### Exercise requirements
Give back the listing underneath, unchanged and complete.

### The data
################

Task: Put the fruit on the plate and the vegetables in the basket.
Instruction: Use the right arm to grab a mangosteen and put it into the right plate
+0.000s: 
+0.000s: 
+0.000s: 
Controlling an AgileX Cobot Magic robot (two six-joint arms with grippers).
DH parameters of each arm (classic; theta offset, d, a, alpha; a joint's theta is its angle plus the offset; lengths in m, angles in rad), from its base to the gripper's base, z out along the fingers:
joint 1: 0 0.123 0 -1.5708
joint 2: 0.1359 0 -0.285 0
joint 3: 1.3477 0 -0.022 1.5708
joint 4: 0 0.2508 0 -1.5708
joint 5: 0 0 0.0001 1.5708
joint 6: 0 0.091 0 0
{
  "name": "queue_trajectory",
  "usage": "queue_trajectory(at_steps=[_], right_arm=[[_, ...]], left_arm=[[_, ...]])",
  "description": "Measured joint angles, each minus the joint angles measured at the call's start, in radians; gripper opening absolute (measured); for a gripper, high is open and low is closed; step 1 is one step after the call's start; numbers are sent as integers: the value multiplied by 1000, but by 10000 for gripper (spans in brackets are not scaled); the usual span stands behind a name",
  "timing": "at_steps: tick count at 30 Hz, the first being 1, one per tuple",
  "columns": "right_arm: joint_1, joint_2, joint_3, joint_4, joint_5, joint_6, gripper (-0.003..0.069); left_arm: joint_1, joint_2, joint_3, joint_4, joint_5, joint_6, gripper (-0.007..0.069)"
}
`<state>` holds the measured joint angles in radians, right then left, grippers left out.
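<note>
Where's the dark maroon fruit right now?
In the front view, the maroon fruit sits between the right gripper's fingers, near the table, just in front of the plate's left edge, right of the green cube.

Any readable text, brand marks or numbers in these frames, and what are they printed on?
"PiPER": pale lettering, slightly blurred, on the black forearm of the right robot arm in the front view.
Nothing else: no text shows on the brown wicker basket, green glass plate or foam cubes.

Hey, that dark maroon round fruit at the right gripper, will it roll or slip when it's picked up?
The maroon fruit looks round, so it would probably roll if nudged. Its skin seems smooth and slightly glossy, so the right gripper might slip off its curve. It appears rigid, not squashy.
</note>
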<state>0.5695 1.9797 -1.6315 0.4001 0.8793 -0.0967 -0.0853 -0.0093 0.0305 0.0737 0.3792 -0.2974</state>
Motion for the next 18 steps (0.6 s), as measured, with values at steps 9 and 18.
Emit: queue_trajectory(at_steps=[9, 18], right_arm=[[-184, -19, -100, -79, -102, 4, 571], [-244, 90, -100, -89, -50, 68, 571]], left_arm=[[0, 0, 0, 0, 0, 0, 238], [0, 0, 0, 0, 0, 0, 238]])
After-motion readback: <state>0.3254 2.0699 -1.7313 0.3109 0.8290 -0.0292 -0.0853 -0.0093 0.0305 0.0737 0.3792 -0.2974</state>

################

### Solution for this problem
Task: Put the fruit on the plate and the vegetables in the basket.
Instruction: Use the right arm to grab a mangosteen and put it into the right plate
+0.000s: 
+0.000s: 
+0.000s: 
Controlling an AgileX Cobot Magic robot (two six-joint arms with grippers).
DH parameters of each arm (classic; theta offset, d, a, alpha; a joint's theta is its angle plus the offset; lengths in m, angles in rad), from its base to the gripper's base, z out along the fingers:
joint 1: 0 0.123 0 -1.5708
joint 2: 0.1359 0 -0.285 0
joint 3: 1.3477 0 -0.022 1.5708
joint 4: 0 0.2508 0 -1.5708
joint 5: 0 0 0.0001 1.5708
joint 6: 0 0.091 0 0
{
  "name": "queue_trajectory",
  "usage": "queue_trajectory(at_steps=[_], right_arm=[[_, ...]], left_arm=[[_, ...]])",
  "description": "Measured joint angles, each minus the joint angles measured at the call's start, in radians; gripper opening absolute (measured); for a gripper, high is open and low is closed; step 1 is one step after the call's start; numbers are sent as integers: the value multiplied by 1000, but by 10000 for gripper (spans in brackets are not scaled); the usual span stands behind a name",
  "timing": "at_steps: tick count at 30 Hz, the first being 1, one per tuple",
  "columns": "right_arm: joint_1, joint_2, joint_3, joint_4, joint_5, joint_6, gripper (-0.003..0.069); left_arm: joint_1, joint_2, joint_3, joint_4, joint_5, joint_6, gripper (-0.007..0.069)"
}
`<state>` holds the measured joint angles in radians, right then left, grippers left out.
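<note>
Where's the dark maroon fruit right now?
In the front view, the maroon fruit sits between the right gripper's fingers, near the table, just in front of the plate's left edge, right of the green cube.

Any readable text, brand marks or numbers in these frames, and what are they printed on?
"PiPER": pale lettering, slightly blurred, on the black forearm of the right robot arm in the front view.
Nothing else: no text shows on the brown wicker basket, green glass plate or foam cubes.

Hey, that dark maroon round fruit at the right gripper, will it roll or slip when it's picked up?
The maroon fruit looks round, so it would probably roll if nudged. Its skin seems smooth and slightly glossy, so the right gripper might slip off its curve. It appears rigid, not squashy.
</note>
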<state>0.5695 1.9797 -1.6315 0.4001 0.8793 -0.0967 -0.0853 -0.0093 0.0305 0.0737 0.3792 -0.2974</state>
Motion for the next 18 steps (0.6 s), as measured, with values at steps 9 and 18.
Emit: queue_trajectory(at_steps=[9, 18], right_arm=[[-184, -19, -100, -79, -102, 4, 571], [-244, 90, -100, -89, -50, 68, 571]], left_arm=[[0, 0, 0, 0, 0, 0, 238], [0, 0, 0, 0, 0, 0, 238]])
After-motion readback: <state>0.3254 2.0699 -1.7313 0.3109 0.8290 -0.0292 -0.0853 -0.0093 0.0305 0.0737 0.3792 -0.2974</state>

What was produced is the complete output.